Buying your family a good lice comb before an infestation strikes is an offensive move. Because head lice don’t know that they should take a break for holidays and vacations, it’s recommended that you bring a lice comb on all family trips. “You can pop into a store and find a good conditioner anywhere, but a good lice comb is hard to find. I take one with me on every trip,” says Skinner.
Lice don’t always itch
Itching is an allergic response to louse saliva that only about half of people have. That’s why it sometimes takes four to six weeks for people to even know they have head lice, and your child could go months without knowing they have lice at all. Just keep an eye out for other symptoms—red bumps on the neck, scalp, and ears; and when you comb their hair keep an eye out for tiny white sesame seeds stuck to the hair shaft or something that looks like immovable dandruff. What looks like dandruff could actually be nits.
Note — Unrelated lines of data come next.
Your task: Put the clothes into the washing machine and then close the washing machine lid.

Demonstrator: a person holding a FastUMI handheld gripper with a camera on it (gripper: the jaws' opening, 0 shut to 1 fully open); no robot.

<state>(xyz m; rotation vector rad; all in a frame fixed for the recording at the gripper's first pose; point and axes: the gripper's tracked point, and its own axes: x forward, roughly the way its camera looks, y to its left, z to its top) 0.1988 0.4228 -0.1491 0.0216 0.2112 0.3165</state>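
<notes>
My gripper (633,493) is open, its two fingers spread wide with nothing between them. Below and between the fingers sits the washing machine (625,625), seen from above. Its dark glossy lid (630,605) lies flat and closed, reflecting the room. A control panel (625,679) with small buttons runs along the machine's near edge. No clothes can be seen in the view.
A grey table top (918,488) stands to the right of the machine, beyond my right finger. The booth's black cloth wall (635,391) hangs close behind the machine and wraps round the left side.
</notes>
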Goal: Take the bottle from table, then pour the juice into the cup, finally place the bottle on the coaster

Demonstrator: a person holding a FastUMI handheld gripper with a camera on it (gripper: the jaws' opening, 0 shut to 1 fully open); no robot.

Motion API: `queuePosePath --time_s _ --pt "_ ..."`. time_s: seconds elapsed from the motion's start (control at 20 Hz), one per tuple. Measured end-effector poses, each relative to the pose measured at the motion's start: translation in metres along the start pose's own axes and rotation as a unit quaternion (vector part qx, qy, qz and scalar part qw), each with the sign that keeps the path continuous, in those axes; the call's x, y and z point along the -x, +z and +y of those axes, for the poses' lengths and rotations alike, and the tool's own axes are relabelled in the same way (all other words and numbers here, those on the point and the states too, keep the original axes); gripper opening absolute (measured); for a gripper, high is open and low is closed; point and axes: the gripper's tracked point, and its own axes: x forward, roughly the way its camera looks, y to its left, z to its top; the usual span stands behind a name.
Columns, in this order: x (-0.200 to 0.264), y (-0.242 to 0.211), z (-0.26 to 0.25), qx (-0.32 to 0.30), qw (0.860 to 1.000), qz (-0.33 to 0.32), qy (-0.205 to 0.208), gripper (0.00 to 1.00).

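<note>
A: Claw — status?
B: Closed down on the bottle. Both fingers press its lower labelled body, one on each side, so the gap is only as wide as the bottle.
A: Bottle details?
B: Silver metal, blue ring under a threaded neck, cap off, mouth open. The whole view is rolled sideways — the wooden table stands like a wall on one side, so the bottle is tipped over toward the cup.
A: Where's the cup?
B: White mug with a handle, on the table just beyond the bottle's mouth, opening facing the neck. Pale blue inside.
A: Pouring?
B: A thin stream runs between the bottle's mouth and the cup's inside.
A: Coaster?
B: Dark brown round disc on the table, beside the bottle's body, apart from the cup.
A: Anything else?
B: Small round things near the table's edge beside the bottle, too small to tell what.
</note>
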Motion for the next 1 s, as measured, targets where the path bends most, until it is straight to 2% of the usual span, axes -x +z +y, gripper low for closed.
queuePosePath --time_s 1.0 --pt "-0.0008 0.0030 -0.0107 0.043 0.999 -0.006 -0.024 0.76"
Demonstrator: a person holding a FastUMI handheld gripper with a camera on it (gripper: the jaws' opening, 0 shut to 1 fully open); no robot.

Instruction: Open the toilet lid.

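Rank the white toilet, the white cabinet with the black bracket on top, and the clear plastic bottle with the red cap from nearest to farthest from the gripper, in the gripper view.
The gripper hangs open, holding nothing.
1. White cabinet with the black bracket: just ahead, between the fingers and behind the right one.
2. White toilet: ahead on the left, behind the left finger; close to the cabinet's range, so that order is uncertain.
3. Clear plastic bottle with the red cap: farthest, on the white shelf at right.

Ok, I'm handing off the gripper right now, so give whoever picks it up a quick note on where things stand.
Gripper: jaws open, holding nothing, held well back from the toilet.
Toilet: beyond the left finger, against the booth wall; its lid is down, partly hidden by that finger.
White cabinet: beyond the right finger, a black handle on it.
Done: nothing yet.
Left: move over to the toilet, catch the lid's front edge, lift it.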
Super lice are sort of science fiction
They aren’t bigger, stronger, or faster. They aren’t able to leap tall buildings in a single bound. What is happening, Adalja says, is lice are beginning to show a resistance to certain over-the-counter medications. This is, in large part, due to an overuse of permethrin. Unless a specific resistance has been seen in the community, the American Academy of Pediatrics says an over-the-counter medication with 1 percent permethrin should be enough. “Over the counter medications are incredibly effective, if the directions are followed,” says Adalja.